The backwards implication is the hard one, the idea has a flavor similar to the proof of the Erdös-Szekeres theorem. Suppose that the graph can be directed in such a way that no path contains more than $k$ vertices, we are going to color it using colors $1,2,\dots, k$. Let $H$ be a graph obtained from $G$ by removing an edge set of minimum size.
We now color vertex $v$ with the length of the longest path in $H$ ending with $v$ (which is of course at most $k$). Clearly no two vertices of the same color can be joined by an edge in $H$, Suppose that an edge in $H$ from $u$ to $v$ exists, let $x_1,x_2,\dots,u$ be the longest path in $H$ ending in $u$, then either $x_1,x_2,\dots ,u,v$ is a longer path in $H$ ending in $v$ or it contains repeated vertices and thus a directed cycle.
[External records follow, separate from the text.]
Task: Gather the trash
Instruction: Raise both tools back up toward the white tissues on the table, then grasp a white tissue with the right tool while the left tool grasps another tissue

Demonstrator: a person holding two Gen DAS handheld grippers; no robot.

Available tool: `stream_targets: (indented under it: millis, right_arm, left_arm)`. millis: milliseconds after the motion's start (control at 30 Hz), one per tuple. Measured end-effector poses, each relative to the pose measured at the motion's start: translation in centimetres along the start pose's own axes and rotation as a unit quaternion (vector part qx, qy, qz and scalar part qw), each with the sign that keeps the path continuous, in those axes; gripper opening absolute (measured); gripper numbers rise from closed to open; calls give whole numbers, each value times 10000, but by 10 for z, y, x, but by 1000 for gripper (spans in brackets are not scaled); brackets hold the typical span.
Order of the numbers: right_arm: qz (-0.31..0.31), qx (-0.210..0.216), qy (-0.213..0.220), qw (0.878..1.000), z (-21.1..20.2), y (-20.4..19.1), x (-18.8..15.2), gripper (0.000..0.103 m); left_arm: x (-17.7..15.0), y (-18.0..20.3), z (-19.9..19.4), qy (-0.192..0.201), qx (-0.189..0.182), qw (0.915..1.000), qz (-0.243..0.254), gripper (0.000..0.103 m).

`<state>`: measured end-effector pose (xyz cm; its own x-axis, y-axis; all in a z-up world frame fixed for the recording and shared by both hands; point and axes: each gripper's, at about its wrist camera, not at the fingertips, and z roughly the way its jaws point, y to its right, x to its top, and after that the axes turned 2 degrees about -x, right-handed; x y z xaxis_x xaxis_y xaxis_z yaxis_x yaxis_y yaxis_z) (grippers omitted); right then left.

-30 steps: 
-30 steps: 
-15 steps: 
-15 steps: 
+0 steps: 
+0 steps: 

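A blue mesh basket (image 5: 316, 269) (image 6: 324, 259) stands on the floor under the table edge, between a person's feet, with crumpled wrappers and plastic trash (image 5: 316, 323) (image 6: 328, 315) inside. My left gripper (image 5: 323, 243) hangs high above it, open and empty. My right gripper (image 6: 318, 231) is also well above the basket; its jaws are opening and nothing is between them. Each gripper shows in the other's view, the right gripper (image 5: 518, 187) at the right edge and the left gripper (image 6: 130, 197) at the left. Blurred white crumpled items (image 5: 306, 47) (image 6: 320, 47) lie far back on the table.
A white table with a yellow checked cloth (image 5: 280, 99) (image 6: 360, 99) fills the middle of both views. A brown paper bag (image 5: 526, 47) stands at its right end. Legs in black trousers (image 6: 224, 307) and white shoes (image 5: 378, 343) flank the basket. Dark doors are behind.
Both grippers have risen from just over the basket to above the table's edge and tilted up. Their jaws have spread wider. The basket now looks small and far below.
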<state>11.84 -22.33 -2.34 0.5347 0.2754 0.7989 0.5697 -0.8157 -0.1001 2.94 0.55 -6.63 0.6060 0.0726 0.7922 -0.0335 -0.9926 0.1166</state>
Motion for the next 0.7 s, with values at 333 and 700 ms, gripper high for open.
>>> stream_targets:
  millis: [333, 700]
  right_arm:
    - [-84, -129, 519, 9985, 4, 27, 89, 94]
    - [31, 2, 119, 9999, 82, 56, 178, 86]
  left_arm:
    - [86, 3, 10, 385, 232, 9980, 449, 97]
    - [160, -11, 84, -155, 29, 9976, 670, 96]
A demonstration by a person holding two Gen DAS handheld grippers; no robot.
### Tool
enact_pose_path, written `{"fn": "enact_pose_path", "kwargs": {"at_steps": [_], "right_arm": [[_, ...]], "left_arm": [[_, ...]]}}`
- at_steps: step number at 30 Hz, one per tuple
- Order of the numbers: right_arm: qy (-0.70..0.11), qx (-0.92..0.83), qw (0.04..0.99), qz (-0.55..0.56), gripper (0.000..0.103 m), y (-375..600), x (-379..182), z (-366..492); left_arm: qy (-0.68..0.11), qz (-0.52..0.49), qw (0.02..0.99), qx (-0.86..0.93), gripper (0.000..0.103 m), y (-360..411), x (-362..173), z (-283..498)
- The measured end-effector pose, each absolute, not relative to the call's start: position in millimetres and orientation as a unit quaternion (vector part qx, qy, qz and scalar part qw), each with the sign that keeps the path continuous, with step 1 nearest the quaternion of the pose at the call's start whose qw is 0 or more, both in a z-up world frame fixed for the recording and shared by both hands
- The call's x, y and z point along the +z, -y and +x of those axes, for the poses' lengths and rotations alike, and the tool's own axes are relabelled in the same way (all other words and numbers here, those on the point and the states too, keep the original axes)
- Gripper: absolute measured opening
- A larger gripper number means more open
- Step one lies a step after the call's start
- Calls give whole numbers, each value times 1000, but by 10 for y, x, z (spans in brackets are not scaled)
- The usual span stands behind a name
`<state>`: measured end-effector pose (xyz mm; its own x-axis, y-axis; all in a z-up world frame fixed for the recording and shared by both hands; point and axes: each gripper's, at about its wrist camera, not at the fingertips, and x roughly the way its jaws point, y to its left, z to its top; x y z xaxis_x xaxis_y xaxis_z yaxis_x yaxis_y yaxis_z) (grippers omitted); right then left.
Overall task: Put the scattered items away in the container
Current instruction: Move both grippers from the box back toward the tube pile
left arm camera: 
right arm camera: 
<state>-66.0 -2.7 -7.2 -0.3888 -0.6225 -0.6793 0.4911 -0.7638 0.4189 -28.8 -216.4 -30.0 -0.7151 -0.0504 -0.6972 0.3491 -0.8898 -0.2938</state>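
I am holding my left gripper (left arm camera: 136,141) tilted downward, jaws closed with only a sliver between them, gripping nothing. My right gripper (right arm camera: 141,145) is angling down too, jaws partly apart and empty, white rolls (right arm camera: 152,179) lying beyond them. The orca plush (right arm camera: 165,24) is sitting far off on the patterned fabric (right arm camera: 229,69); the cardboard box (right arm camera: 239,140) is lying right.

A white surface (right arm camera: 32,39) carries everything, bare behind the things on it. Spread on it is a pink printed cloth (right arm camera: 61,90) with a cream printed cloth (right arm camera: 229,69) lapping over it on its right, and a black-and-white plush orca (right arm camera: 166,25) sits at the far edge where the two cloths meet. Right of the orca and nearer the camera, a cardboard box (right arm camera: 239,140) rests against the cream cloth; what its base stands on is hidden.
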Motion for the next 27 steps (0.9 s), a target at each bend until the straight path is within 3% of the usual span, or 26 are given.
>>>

So now suppose that there is an edge in $G\setminus H$ going from $u$ to $v$ such that $u$ and $v$ have the same color, there must be a directed cycle that uses $uv$ and no other vertex from $G\setminus H$ (because the set of removed edges is of minimum size). Let $u,v,x_1,\dots ,x_nu$ be the cycle, Let $y_1,y_2,\dots,y_n,v$ be the longest path in $H$ ending in $v$, then either $y_1,y_2,\dots,y_n,v,x_1,\dots,u$ is a longer path in $H$ ending in $v$ or it contains repeated vertices and thus a directed cycle.